For adults, a reading above 50 ppb strongly suggests allergic (eosinophilic) airway inflammation and predicts a good response to inhaled corticosteroids. Below 25 ppb, allergic inflammation is unlikely to be the main issue. Readings between 25 and 50 ppb fall into a gray zone that needs to be interpreted alongside your other results. For children, the thresholds are lower: above 35 ppb is high, and below 20 ppb is low.

FeNO testing is especially helpful early in the process because it can point toward allergic asthma before you’ve even started treatment. It’s also used over time to monitor whether your inflammation is well controlled.

Peak Flow Monitoring at Home

Your doctor may ask you to track your breathing at home using a peak flow meter, a small plastic tube you blow into each morning and evening. The goal is to measure how much your airflow varies throughout the day, since asthma causes more fluctuation than healthy lungs typically show.

You record your highest reading from three attempts at each session, then calculate the variability over two to four weeks.
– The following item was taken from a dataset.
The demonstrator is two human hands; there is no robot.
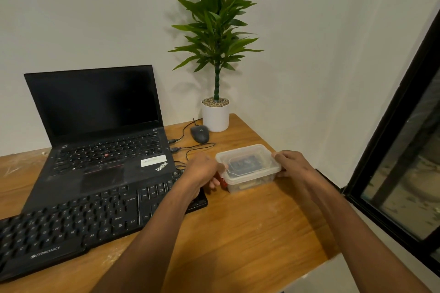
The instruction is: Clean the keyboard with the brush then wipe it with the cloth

The formula compares your highest and lowest readings: subtract the lowest from the highest, divide by the average of the two, and multiply by 100. Variability above 10% in adults (13% in children) is considered abnormal by international asthma guidelines, though some guidelines use a 20% threshold. This diary of readings gives your doctor real-world data about how your airways behave outside the clinic, which is valuable when in-office spirometry comes back normal.

How the Pieces Fit Together

No single test is enough on its own. Allergic asthma is diagnosed when breathing tests confirm variable airway obstruction and allergy testing identifies specific triggers. A typical diagnostic path might look like spirometry with reversibility testing, a skin prick test or specific IgE blood panel, and possibly a FeNO reading. If spirometry is normal on the day of your visit, a methacholine challenge or home peak flow monitoring fills the gap.

The combination matters because each test answers a different question. Spirometry asks whether your airways are obstructed and reversible. Allergy testing asks whether your immune system reacts to environmental triggers. FeNO and eosinophil counts ask whether the type of inflammation in your airways matches the allergic pattern. When these results align, the diagnosis is clear, and your treatment plan can target the specific allergens and inflammation driving your symptoms.